Video Gaming and Relationships

Video gaming may become disruptive in relationships where the military personnel and/or veteran’s significant other deems video gaming as a threat or detriment to the relationship. Gaming may become pre-occupying resulting in distance and disconnect from loved ones. Gaming may dominate and consume time at the expense of lost engagement with loved ones. The non-gaming partner in a military and/or veteran relationship should ask themselves whether the veteran that is gaming is excessive and/or detrimental to the relationship or if the veteran is using this activity as a therapeutic tool. Does gaming provide an adaptive, healthy response that promotes well-being and an intermittent escape from painful realities? Does gaming serve as a preventative activity; engaging in health promoting behaviors vs. potentially dangerous or self-harming behaviors outside of the partner relationship? Is the video game distracting the military personnel or veteran from pain, substance abuse, or risk taking behaviors they would otherwise be engaged in?
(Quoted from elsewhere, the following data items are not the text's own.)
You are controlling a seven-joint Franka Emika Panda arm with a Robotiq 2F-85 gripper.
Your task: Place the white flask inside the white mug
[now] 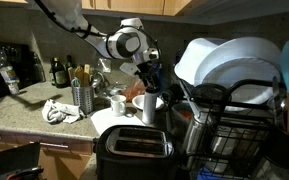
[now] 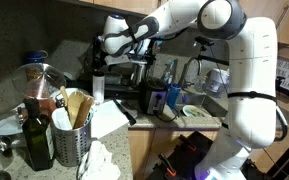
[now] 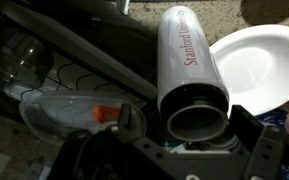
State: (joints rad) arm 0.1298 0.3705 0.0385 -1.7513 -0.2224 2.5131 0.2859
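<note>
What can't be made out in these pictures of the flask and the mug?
- White mug: tiny and dim in an exterior view, and absent from the wrist view.
- White flask: the inside of its dark mouth is too dark to see in the wrist view.
- Tool: dark and blurred against the dish rack in an exterior view. The wrist view's bottom edge cuts it off, so contact with the flask is unclear.

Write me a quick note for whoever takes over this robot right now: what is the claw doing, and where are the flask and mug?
Gripper: open, holding nothing, jaws either side of the flask's dark top end.
White flask: not gripped, next to a white dish.
White mug: on the counter, no flask in it.
Done: nothing placed yet.
Left: grip the flask, lift it, set it into the mug.
</note>
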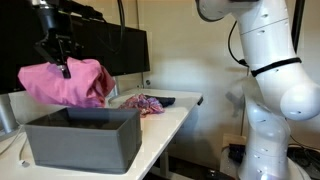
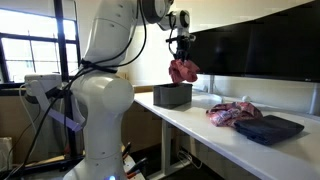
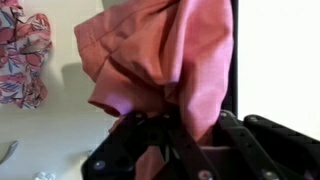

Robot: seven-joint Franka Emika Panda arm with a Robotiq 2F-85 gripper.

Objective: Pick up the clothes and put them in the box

Is the veteran able to self-regulate gaming time consumption or is the gaming excessive and disruptive to the relationship?
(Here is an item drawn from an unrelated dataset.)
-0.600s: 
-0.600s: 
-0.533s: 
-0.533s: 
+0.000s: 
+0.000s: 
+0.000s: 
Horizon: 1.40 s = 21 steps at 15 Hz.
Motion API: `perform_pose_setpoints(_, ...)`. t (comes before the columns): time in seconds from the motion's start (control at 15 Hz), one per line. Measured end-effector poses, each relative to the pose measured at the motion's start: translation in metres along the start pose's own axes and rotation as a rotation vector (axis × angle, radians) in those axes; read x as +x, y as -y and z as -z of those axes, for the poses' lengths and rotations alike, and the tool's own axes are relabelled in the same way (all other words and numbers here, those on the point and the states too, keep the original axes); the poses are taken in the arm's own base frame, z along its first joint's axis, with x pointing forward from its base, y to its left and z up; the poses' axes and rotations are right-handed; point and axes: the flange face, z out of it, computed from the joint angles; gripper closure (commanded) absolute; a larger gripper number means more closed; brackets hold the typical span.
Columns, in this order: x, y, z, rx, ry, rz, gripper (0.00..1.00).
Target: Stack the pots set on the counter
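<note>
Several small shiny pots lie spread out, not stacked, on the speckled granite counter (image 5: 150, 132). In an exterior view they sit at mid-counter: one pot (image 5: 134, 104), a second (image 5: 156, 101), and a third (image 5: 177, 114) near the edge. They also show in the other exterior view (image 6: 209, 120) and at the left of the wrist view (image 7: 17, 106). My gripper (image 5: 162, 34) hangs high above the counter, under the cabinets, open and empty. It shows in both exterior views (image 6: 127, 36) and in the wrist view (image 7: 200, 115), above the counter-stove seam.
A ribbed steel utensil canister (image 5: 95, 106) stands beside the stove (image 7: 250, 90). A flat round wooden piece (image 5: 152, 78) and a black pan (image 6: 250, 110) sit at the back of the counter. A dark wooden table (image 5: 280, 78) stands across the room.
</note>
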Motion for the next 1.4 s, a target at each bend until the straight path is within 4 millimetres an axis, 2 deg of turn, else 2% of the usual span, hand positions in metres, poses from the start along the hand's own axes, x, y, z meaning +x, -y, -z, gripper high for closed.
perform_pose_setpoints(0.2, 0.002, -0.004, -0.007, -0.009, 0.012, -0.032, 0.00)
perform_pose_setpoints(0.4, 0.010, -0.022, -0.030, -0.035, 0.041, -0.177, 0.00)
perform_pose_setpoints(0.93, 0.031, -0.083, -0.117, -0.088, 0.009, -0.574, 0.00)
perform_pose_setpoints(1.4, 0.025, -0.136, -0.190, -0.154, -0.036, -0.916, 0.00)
The therapeutic effect of engaging in a meaningful and purposeful activity, such as gaming, is a large part of active duty and veteran culture. It is socially acceptable, has benefits, and can be used in a variety of ways. However, this is a key area for nurse practitioner intervention. NPs may assist veterans and their loved ones to recognize potential negative impact of gaming, redirect excessive or detrimental gaming to therapeutic gaming, and support the veterans and families in repair of relationship damage with appropriate counseling and resources.

Conclusion

Video gaming provides military personnel and veterans a way to decompress, therapeutically relax, relieve stress, help them to disconnect from traumatic stress disorders, and decrease participation in risk taking behaviors including substance usage, as military and veterans garner potential positive health benefits. The literature suggests that video gaming presents an opportunity for military personnel and veterans to maintain a healthy lifestyle.
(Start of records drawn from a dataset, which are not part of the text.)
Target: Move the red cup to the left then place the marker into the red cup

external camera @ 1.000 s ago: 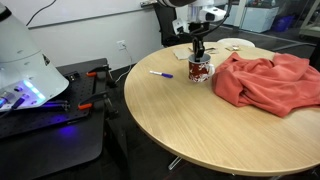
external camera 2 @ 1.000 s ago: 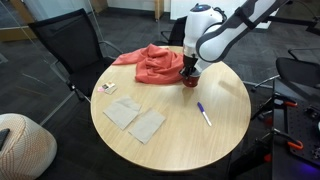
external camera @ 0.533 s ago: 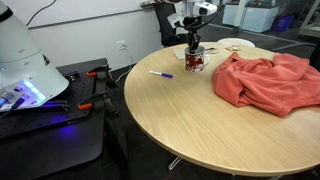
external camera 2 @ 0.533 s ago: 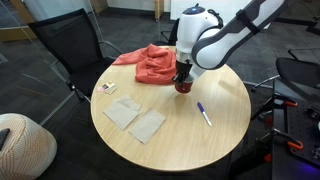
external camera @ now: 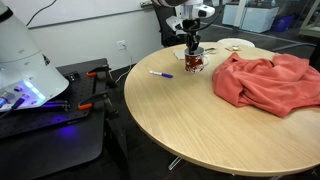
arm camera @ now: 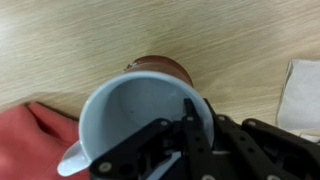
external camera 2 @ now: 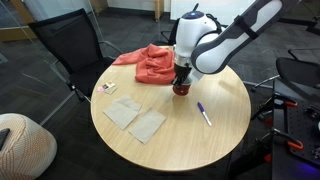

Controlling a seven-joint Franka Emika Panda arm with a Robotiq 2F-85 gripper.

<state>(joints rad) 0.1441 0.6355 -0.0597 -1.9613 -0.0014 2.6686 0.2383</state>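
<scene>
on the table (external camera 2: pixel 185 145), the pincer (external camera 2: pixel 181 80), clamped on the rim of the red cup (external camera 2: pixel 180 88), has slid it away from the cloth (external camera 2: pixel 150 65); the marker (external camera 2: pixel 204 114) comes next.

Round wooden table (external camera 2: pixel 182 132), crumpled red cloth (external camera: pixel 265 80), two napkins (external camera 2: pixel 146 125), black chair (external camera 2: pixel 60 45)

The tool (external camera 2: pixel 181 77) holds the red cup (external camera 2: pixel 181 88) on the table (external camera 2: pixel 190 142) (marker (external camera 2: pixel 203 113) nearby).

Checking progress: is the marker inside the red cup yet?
No, out. The marker lies flat on the table, apart from the red cup; the wrist view shows the cup's inside empty.
</scene>
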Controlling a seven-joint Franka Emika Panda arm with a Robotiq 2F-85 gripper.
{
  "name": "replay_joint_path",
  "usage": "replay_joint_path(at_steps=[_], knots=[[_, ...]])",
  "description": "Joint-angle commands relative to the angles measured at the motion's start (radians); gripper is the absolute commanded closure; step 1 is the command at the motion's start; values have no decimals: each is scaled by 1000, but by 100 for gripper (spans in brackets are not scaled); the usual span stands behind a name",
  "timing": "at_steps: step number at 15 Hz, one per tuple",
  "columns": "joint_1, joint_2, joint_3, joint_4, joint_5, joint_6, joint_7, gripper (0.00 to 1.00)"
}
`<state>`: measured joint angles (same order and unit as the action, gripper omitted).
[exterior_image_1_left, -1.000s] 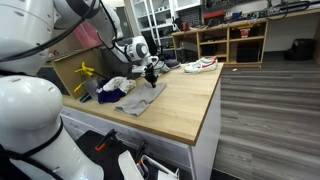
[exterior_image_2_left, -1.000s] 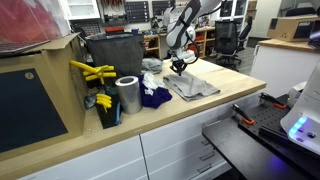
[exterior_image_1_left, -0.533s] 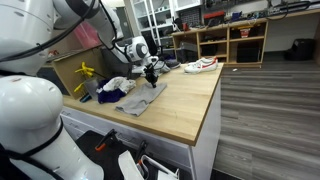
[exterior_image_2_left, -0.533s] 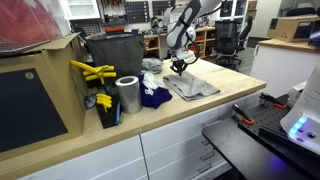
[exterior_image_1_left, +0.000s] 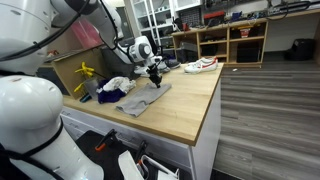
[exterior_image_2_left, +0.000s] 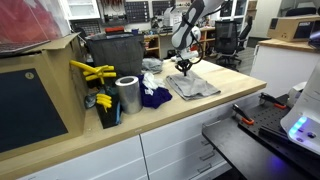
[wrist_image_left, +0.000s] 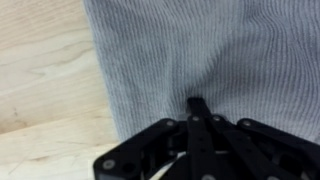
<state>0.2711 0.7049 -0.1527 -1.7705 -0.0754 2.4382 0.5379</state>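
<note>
So the hand (wrist_image_left: 197, 108) is clamped fully closed, tips on the grey cloth (wrist_image_left: 200, 50) lying flat on the wooden surface (exterior_image_1_left: 190, 105). Maybe pinching a fold, hard to tell. Cloth looks soft, light, floppy, so I'd grab an edge or corner.

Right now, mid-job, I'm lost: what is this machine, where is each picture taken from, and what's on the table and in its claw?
It is a single robot arm ending in a two-fingered gripper. Two pictures come from cameras standing off the robot, looking at the wooden table from different sides. The third comes from a camera on the wrist, looking down past the black fingers. On the table lie a grey cloth, a white cloth, a dark blue cloth, a metal can and a white shoe. The gripper is shut and appears to pinch the grey cloth.
</note>
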Motion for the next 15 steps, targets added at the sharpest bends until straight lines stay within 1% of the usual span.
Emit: replay_joint_path(at_steps=[1, 9, 13, 15], knots=[[4, -25, -50, -90, -45, 41, 55, 100], [-6, -64, -144, -199, -132, 70, 167, 100], [-3, -72, -180, -213, -198, 69, 233, 100], [-6, -69, -188, -207, -226, 64, 261, 100]])
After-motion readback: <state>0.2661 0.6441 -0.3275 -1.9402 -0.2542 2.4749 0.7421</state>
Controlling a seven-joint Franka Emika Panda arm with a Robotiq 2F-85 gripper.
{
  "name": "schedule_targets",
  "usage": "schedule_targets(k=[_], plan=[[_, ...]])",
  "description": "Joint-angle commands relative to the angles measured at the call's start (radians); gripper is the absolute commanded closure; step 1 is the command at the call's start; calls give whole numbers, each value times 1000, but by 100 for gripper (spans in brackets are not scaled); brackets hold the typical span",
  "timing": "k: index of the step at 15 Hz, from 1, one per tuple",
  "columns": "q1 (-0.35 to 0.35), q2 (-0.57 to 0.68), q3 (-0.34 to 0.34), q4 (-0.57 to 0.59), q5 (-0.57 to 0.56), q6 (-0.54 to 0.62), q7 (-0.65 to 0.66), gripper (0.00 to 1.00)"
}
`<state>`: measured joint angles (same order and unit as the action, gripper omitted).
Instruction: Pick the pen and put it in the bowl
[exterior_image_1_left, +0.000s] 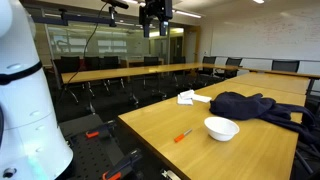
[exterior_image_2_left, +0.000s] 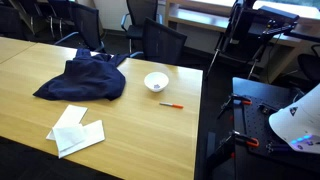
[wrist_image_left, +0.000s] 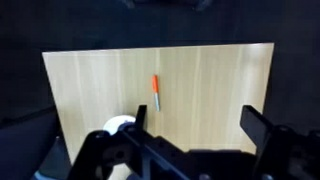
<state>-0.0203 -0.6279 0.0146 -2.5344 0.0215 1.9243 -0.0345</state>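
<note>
The thin orange-red pen (exterior_image_1_left: 182, 135) lies flat on the wooden table (exterior_image_1_left: 200, 150), a short way from the white bowl (exterior_image_1_left: 221, 128). Both also show in an exterior view, the pen (exterior_image_2_left: 171, 105) just in front of the bowl (exterior_image_2_left: 156, 82). In the wrist view the pen (wrist_image_left: 156, 92) lies far below, and the bowl (wrist_image_left: 117, 125) is mostly hidden behind the left finger. My gripper (exterior_image_1_left: 153, 30) hangs high above the table, open and empty; in the wrist view its fingers (wrist_image_left: 196, 123) stand wide apart.
A dark blue heap of cloth (exterior_image_2_left: 82, 80) lies beside the bowl. White crumpled papers (exterior_image_2_left: 75, 130) lie further along the table. Office chairs (exterior_image_2_left: 160, 42) stand at the far table edge. Orange-handled clamps (exterior_image_2_left: 245, 100) sit on the robot's base stand.
</note>
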Motion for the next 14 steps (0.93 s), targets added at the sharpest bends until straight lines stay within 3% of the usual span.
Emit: schedule_targets(k=[1,7,9,11,14], plan=[[9,0,-8,2,-5,-3,5,0],[9,0,-8,2,-5,-3,5,0],[20,34,-10,-27,-8,108,-26,0],[36,119,-7,-75,3,296,-47,0],[80,327,-1,-131,10,605,-83,0]])
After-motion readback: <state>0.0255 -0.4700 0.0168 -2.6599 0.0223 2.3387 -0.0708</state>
It will be important for researchers to continue to study and test the effects of video gaming on veterans to determine how to utilize video gaming to achieve positive outcomes. It will also be important for researchers to better understand veterans and their gaming practices.

The authors are currently investigating veteran video gaming behaviors, emotions, and opinions in an IRB approved online study and will publish results as soon as they become available in an effort to discover and uncover additional information and data on this topic.

Disclosure

The authors report no conflicts of interest in this work. No disclosures applicable.